Although camera manufacturers now offer mirrorless cameras with changeable lenses, there are still differences between them and digital single-lens reflex cameras:

  • Mirrorless cameras are more lightweight. A mirrorless camera is a compact camera, making it more lightweight and better suited to moving around. Digital SLR cameras are larger and heavier, making them more difficult to walk around all day with. Although the additional parts and attachments for a DSLR can benefit the quality of your photos, having to carry them all with you can be a drawback, especially if you’re traveling.
  • Mirrorless cameras offer real-time previews of exposure and contrast. With mirrorless cameras, you can preview exposure and contrast settings right on the screen before you take your photos. DSLRs have an optical viewfinder, which enables the photographer to literally see through the camera lens in real time. However, this also means that a DSLR camera user must take a photo and then examine it to make sure their exposure is correct.

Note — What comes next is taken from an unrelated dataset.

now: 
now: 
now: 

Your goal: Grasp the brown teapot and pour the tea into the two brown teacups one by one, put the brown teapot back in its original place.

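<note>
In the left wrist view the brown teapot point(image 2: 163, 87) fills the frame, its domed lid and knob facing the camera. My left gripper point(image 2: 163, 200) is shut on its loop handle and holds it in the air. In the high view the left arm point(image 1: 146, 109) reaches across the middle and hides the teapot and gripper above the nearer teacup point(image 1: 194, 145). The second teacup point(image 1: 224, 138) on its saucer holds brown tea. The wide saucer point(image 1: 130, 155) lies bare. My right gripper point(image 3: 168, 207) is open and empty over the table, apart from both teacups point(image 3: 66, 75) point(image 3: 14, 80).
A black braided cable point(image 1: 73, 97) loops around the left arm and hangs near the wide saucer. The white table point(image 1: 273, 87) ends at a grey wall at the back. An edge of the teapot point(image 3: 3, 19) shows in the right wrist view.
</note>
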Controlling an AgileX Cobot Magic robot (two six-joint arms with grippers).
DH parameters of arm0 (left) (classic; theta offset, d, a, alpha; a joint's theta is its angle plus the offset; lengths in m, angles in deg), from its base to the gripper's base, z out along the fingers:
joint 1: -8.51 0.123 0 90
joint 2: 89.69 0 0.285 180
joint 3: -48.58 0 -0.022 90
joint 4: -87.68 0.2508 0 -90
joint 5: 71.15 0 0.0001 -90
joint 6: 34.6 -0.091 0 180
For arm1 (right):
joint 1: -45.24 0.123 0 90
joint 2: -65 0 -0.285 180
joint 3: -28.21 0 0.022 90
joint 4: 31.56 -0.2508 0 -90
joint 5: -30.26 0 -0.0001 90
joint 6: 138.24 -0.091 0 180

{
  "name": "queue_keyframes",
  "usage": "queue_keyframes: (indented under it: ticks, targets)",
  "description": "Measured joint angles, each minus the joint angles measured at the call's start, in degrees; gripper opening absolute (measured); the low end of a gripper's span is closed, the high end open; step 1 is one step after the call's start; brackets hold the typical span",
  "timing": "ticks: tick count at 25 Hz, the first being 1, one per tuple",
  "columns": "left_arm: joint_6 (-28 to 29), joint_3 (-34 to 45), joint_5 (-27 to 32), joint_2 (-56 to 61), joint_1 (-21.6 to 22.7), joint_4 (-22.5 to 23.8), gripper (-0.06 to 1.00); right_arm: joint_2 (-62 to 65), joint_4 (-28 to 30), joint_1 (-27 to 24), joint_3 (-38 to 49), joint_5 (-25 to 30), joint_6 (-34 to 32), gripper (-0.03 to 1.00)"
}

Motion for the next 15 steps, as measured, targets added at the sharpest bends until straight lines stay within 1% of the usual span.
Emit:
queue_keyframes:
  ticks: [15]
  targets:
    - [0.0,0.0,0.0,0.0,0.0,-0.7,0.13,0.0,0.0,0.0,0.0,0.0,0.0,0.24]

  • Mirrorless cameras have a shorter battery life. Unlike with a DSLR camera’s optical viewfinder, a mirrorless digital camera’s electronic viewfinder requires battery power, which makes them less ideal for longer shoot days.
  • Mirrorless cameras tend to be more costly. DSLR cameras can be just as expensive as mirrorless cameras, but with the amount of accessories available, a budget DSLR will offer the entry level photographer more value than a budget mirrorless camera.
  • Mirrorless cameras offer fewer accessories. Mirrorless cameras are still up and coming in the accessories department, so they are still lacking in their selection of attachments and lens mounts, but since DSLRs have been around longer, there is a wider range of interchangeable lenses than mirrorless cameras.
  • Mirrorless cameras shoot faster. While both DSLRs and mirrorless cameras can take photos at very fast shutter speeds, a mirrorless camera’s simpler internal mechanics enable it to take shoot faster than most DSLRs, particularly when it comes to continuous shooting or a burst of images.
  • Mirrorless cameras offer more image stabilization. Lack of a mirror mechanism means mirrorless cameras offer more image stabilization, and less shaky photos—and with fewer moving parts inside, you end up with a quieter, more discreet camera.
  • Mirrorless cameras have a smaller sensor size than DSLRs. This makes them less ideal for low light situations.
  • Mirrorless cameras have a less accurate autofocus system. The autofocus system of a mirrorless camera uses contrast-detection rather than phase detection, which means the camera cannot measure the distance between the lens and subject as accurately as a DSLR can. When experiencing a lack of light, the mirrorless camera will move its lens to where it can find more contrast—much like what happens when a smartphone struggles to focus and the image goes in and out of blurriness.